あれから僕は山田トモミの勧めでシャワーを浴びることにした。彼女曰く、見ていると寒気がするくらい手がふやけているからシャワーでも浴びた方がいいとのことだ。まったく、気が効く真面目な学級委員だこと。それに、平沢ノゾミが探していた里親も見つかったみたいだし、これにてクリスマスに起きた事件は解決だろう。
平沢ノゾミが言っていた『黒猫に餌を与える人物』とは山田トモミの事であったのだ。彼女は平沢ノゾミが里親を探しているというチラシをみて、もしかしたらネコ橋に匿っているのではないかと思った。平沢ノゾミは誰がみてもおっちょこちょいな女子であるから、うっかり餌を与え忘れるのではないかと、こっそりマグロの缶詰を与えていたのであった。
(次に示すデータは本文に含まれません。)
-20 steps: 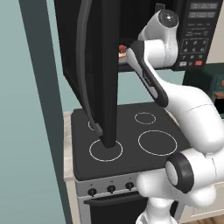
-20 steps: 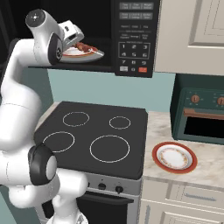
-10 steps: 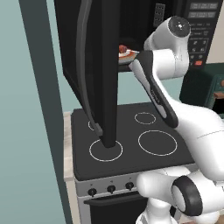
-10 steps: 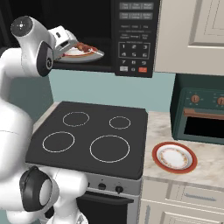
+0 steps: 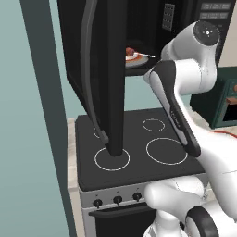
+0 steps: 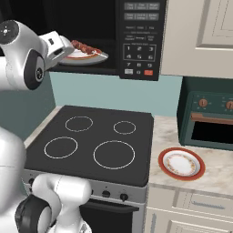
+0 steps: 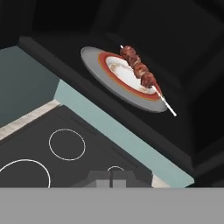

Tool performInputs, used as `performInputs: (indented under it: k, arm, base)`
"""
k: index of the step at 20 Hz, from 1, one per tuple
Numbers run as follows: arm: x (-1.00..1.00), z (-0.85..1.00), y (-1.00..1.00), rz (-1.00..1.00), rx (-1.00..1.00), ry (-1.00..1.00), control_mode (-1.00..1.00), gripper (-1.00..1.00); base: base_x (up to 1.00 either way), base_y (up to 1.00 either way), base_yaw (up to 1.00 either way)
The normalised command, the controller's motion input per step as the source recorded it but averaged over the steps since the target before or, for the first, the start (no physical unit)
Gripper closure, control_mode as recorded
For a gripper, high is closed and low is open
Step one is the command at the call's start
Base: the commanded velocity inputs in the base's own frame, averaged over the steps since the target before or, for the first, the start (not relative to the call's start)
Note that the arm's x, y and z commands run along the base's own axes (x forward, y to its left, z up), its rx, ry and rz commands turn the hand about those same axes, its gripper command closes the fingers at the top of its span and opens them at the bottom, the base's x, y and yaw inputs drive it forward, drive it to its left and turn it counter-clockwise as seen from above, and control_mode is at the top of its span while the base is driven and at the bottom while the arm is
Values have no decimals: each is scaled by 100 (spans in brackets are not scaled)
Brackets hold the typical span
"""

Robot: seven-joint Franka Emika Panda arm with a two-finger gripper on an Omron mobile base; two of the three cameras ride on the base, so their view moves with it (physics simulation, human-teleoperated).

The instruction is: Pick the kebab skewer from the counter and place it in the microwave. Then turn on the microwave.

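- The kebab skewer [image 7: 141, 72], reddish-brown meat chunks on a thin pale stick, lies across a white red-rimmed plate [image 7: 119, 74] on the floor of the large black boxy microwave [image 6: 136, 41], near its front edge.
- The stick's bare tip juts past the plate rim toward the opening.
- The robot's two-finger claw [image 7: 111, 176] is clenched with nothing in it; it hangs outside the cavity, above the black stovetop [image 6: 91, 141], apart from the plate.
- The microwave's dark glass door [image 5: 99, 74] stands wide open, swung out over the stovetop's left side.
- To my eye the placing is done; shutting the door and pressing the grey keypad [image 6: 139, 57] remain.
- Risk: the white arm [image 5: 185, 78] sits close to the opening, so a careless swing could clip the plate or the jutting stick and drag it out.
- Risk: if the stick overhangs the front edge, the closing door might catch it and fail to latch.
- Risk: closed fingertips could slip onto a neighbouring key and miss the small red button [image 6: 148, 72].
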Motion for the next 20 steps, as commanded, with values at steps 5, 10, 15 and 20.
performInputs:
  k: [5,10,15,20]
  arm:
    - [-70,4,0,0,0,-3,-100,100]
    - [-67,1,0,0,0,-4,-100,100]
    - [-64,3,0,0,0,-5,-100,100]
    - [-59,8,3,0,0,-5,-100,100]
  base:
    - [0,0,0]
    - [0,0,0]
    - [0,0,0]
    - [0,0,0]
そしてあの日、予想外の土砂降りの日にも、僕と別れてバスに乗ったフリをしてネコ橋へと向かった。すると、土手から相合傘をして歩く僕と平沢ノゾミを目撃。それだけならよかったのだが、相合傘をする間柄の女がいるくせに、僕は山田トモミをクリスマスに誘ってしまった。僕に対して少しの苛立ちを覚えた彼女は、相合傘をしていたのを目撃したことを打ち明けたのだった。
再びバスタオルで体を拭いて部屋着に着替え直していると、山田トモミと平沢ノゾミが僕の遊戯室である地下室を見てみたいと言い出した。僕は重い足取りで地下室へと向かうが、2人は興味津々だった。
まったく、僕は山田トモミにとんでもない任務を遣わされてしまった。それを考えると朝も起きれない。
地下室へと扉を開けると、そこには可愛らしい顔の黒猫がいた。まったく、僕がこれから猫アレルギーの母からどうやって黒猫を隠しきればいいのだ。そう、黒猫の里親は僕になってしまった。
山田トモミがこっそり餌を与えていたのは、飼いたくても飼えない環境にいたからだ。2人が2畳の狭い空間にいる間、僕は上から猫に戯れる少女を眺めるしかなかった。
ふとメモ帳の置かれている机を見てみると、そこには見慣れた時で『Happy Merry White Christmas.』と書かれていた。